June 20, 2022
As laid out in the National Suicide Hotline Designation Act of 2020, a new number will be available for people experiencing mental health crises to call or text, scheduled to be rolled out nationwide by July 16th. The new number, 988, is expected to be easier to remember than the existing National Suicide Prevention Lifeline (NSPL) number, 1-800-273-TALK (8255). The new 988 will not replace the current NSPL number; that number will stay online in conjunction with 988, and both numbers will direct callers to the same services.
When individuals experiencing mental health or substance use crises call 988, they will be connected with trained health professionals, 24/7. The system aims to resolves issues without involving police officers whenever possible. According to Barbara Johnston, Director of Advocacy, Mental Health Association in New Jersey, eight out of 10 calls to the existing suicide hotline have been able to be resolved without dispatching additional services, as reported on njspotlightnews.com. Of the remaining calls that did require additional services, about 18% were sent to mobile crisis units, and only 2% involved law enforcement.
Building on the federal rollout of 988, yesterday, the New Jersey State Senate unanimously passed S311, which would establish a statewide behavioral health crisis system of care. This legislation, introduced by Senators Joseph F. Vitale (D-Middlesex) and Vin Gopal (D-Monmouth), would designate one or more crisis hotline centers to provide crisis intervention services and care coordination to individuals accessing the 988 number anywhere in New Jersey, and for these centers to have the authority to deploy crisis intervention and outgoingservices, including mobile crisis teams, and to coordinate access to crisis receiving and stabilization services. The legislation now rests in the hands of the New Jersey State Assembly, where it has already cleared the Assembly Health Committee.
One concern that has been raised about the rollout of 988 is the ability of local call centers in New Jersey to handle the potentially high demand for the crisis line. As reported on njspotlightnews.com and according to the Substance Abuse and Mental Health Services Administration (SAMHSA), if a local call center in any state does not have the capacity to field a call, it will automatically be redirected to a national call center.
Susan Loughery, MBA, Associate Executive Director of Catholic Charities, Diocese of Trenton, and NJAMHAA Board Chair, was quoted in NJ Spotlight News saying, "The volume of need continues to increase . . . And the volume of individuals presenting for services continues to increase . . . We don't anticipate those numbers going down."

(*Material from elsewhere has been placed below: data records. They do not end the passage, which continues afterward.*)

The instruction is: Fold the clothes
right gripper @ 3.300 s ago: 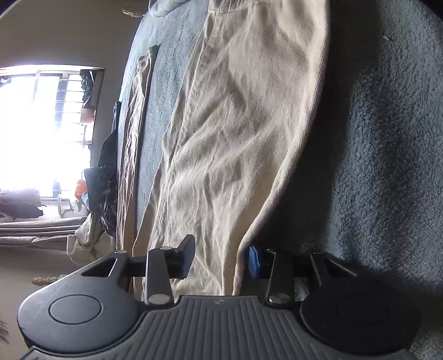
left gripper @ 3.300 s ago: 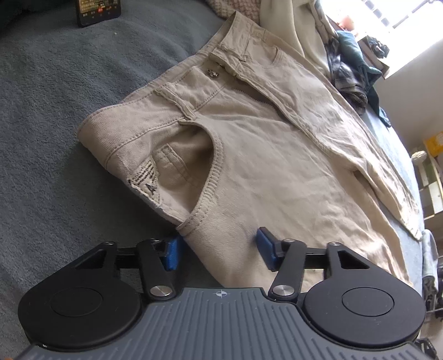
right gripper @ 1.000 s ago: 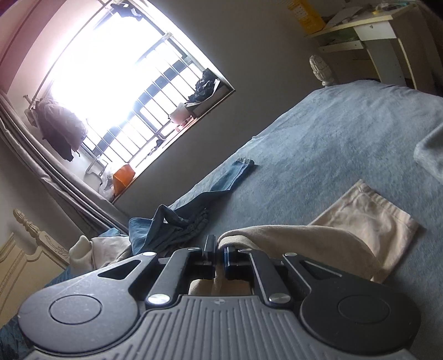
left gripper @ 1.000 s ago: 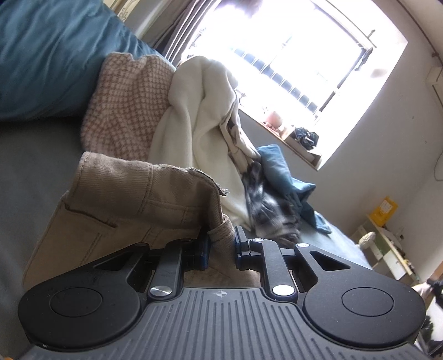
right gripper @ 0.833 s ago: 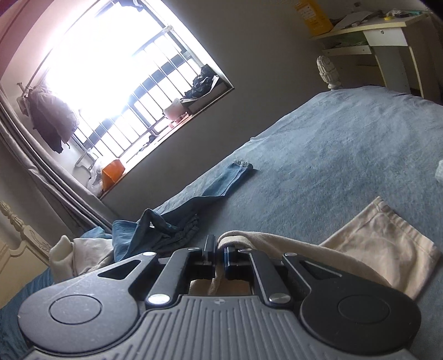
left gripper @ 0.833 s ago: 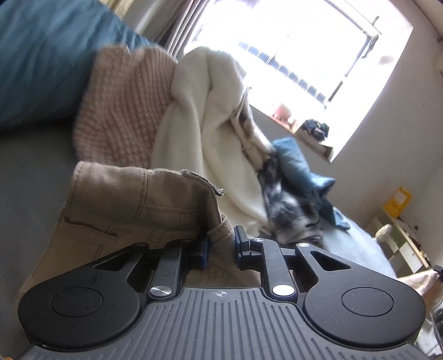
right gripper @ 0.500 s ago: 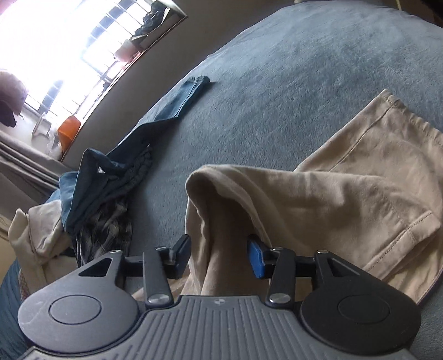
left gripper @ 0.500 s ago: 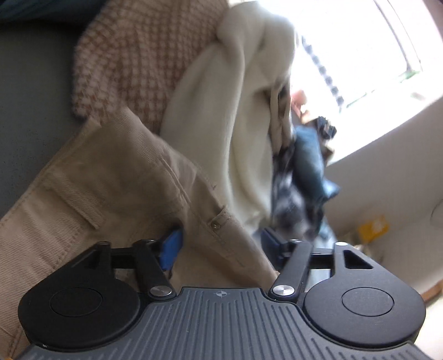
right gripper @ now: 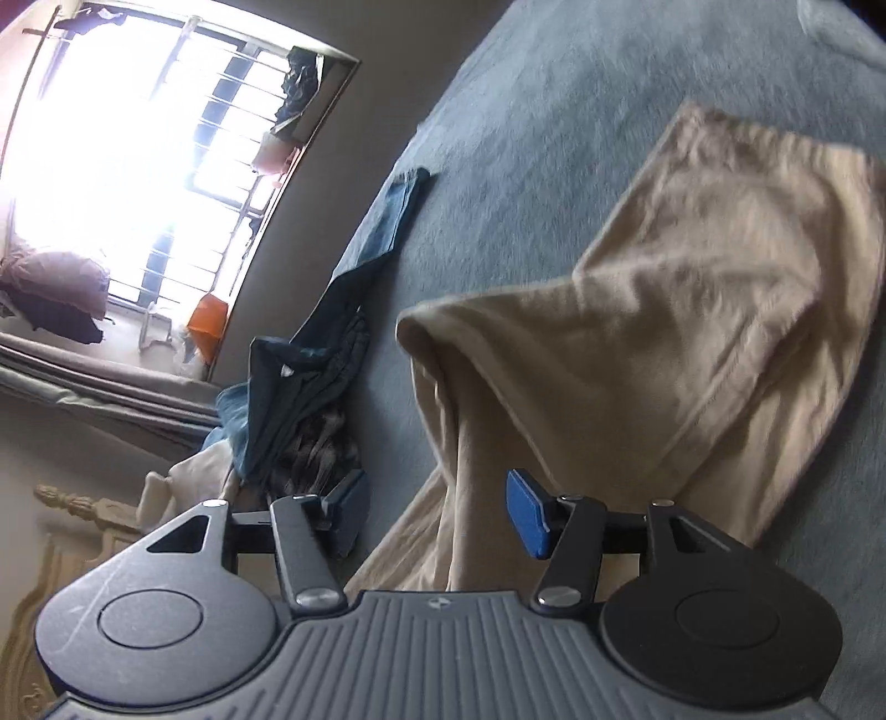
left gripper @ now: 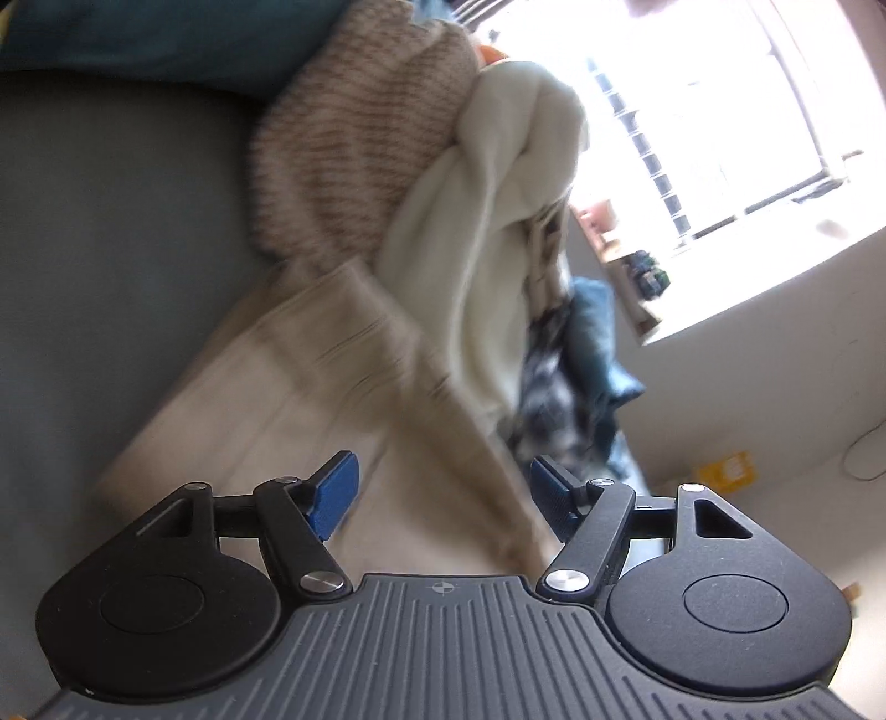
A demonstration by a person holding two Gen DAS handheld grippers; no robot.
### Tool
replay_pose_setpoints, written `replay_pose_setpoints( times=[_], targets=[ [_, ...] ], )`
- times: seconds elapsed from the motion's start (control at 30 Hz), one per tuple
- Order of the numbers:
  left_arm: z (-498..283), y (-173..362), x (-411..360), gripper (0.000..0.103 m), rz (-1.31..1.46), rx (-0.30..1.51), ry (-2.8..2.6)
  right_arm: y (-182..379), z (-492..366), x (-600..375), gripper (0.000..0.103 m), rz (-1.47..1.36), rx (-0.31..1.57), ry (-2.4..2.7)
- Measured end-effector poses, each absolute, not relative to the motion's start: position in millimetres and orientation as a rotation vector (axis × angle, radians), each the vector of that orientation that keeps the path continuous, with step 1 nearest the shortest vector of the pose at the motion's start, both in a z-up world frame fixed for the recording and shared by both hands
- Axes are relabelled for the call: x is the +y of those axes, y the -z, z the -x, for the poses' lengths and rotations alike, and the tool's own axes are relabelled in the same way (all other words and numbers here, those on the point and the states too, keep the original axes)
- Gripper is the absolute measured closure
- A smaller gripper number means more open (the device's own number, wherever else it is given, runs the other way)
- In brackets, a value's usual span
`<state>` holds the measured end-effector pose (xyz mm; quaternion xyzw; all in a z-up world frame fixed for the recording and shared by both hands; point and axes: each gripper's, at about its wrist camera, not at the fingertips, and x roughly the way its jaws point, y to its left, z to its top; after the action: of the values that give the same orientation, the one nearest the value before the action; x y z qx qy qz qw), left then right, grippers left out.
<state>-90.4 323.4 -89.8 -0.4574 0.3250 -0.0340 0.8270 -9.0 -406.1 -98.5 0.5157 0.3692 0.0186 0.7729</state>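
The beige trousers (left gripper: 310, 387) lie folded over on the grey-blue bed, their waist end blurred in the left wrist view. My left gripper (left gripper: 443, 495) hangs just above that cloth, its jaws opening, and the blue pads do not press the fabric. In the right wrist view the trouser legs (right gripper: 692, 310) lie doubled over, with a raised fold (right gripper: 443, 354) ahead of my right gripper (right gripper: 434, 515). Its jaws are opening too; cloth passes between the pads without being pinched.
A heap of unfolded clothes lies beyond the trousers: a brown knit (left gripper: 354, 149), a cream garment (left gripper: 498, 238), a plaid piece and blue jeans (right gripper: 310, 360). A teal pillow (left gripper: 138, 39) sits at the far left. The grey-blue blanket (right gripper: 581, 111) stretches toward a bright window (right gripper: 138, 138).
Both grippers were shut on the trousers a second ago; both have let go and opened. The cloth has dropped onto the bed, and both views have tilted down and rolled.
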Motion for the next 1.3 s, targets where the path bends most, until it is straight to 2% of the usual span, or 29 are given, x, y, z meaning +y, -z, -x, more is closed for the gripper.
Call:
replay_pose_setpoints(
  times=[0.13, 0.3, 0.43, 0.6, 0.83, 1.0, 1.1, 1.3],
  targets=[
    [125, 117, 323, 0.032, 1.046, 0.750, 0.015, 142, 40, -380, 0.042, -1.264, 0.916, -0.089],
    [130, 152, 315, 0.032, 1.114, 0.770, -0.051, 195, 53, -346, 0.042, -1.381, 1.005, -0.091],
    [129, 171, 308, 0.032, 1.164, 0.717, -0.088, 203, 42, -331, 0.036, -1.406, 0.948, -0.139],
    [130, 179, 308, 0.032, 1.181, 0.672, -0.096, 203, 27, -312, 0.036, -1.451, 0.926, -0.167],
    [130, 178, 310, 0.032, 1.187, 0.665, -0.084, 196, 67, -292, 0.036, -1.513, 0.997, -0.077],
    [128, 179, 308, 0.032, 1.168, 0.653, -0.082, 214, 49, -261, 0.035, -1.532, 1.044, -0.117],
    [127, 180, 307, 0.032, 1.164, 0.647, -0.086, 218, 18, -248, 0.035, -1.525, 0.992, -0.202],
    [111, 175, 299, 0.032, 1.072, 0.634, -0.115, 219, -17, -229, 0.043, -1.467, 0.975, -0.233]
  ],
)
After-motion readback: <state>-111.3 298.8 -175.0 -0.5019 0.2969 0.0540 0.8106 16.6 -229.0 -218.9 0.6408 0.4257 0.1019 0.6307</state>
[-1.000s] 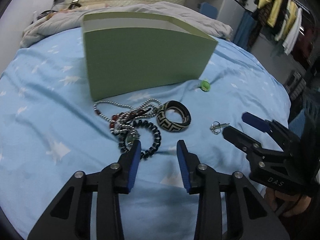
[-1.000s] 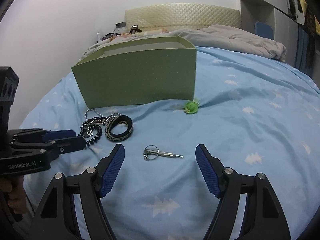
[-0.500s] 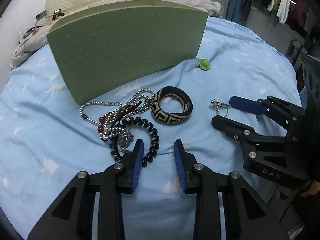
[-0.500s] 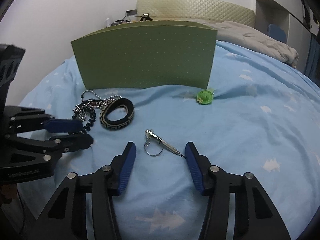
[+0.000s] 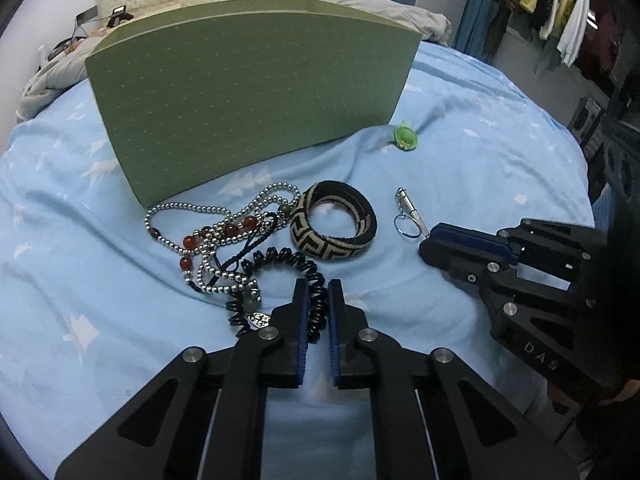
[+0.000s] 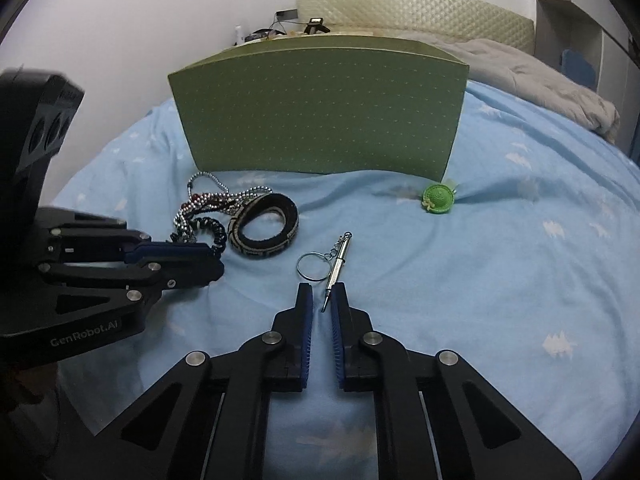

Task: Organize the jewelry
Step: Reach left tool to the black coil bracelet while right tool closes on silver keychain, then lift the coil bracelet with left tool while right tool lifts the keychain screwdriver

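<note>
A tangle of silver bead necklaces with red beads [image 5: 216, 236] lies on the blue bedsheet [image 5: 80, 280] before a tall green box [image 5: 248, 108]. A black coil bracelet [image 5: 316, 280] runs between the blue pads of my left gripper [image 5: 318, 286], which is shut on it. A black and cream woven bangle [image 5: 334, 226] lies to the right. My right gripper [image 6: 323, 290] is shut on the tip of a small silver screwdriver with a key ring [image 6: 334, 270]. A small green crochet hat [image 6: 438, 199] lies by the box's right corner.
A grey blanket [image 6: 540, 68] and a cream quilted headboard [image 6: 400, 8] lie behind the box. Clothes hang at the far right in the left wrist view [image 5: 552, 8]. A white wall [image 6: 120, 40] is on the left.
Both grippers have moved forward and closed: the left onto the black coil bracelet, the right onto the screwdriver's tip. The box looms closer in both views.
</note>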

Long-term costs of this program have not yet been determined; however, Governor Phil Murphy has proposed $12.8 million specifically for 988 and NSPL services in his FY2023 budget proposal. Senator Vitale was quoted on njspotlightnews.com saying, "By next year, you know, we'll have at least one year's experience to understand what the actual costs are and if we need to make . . . a greater contribution or lesser contribution to the program, then we will . . . Again . . . this is the first time we're doing it so . . . we're relying on past experience and stakeholders and their . . . estimate of what the cost might be."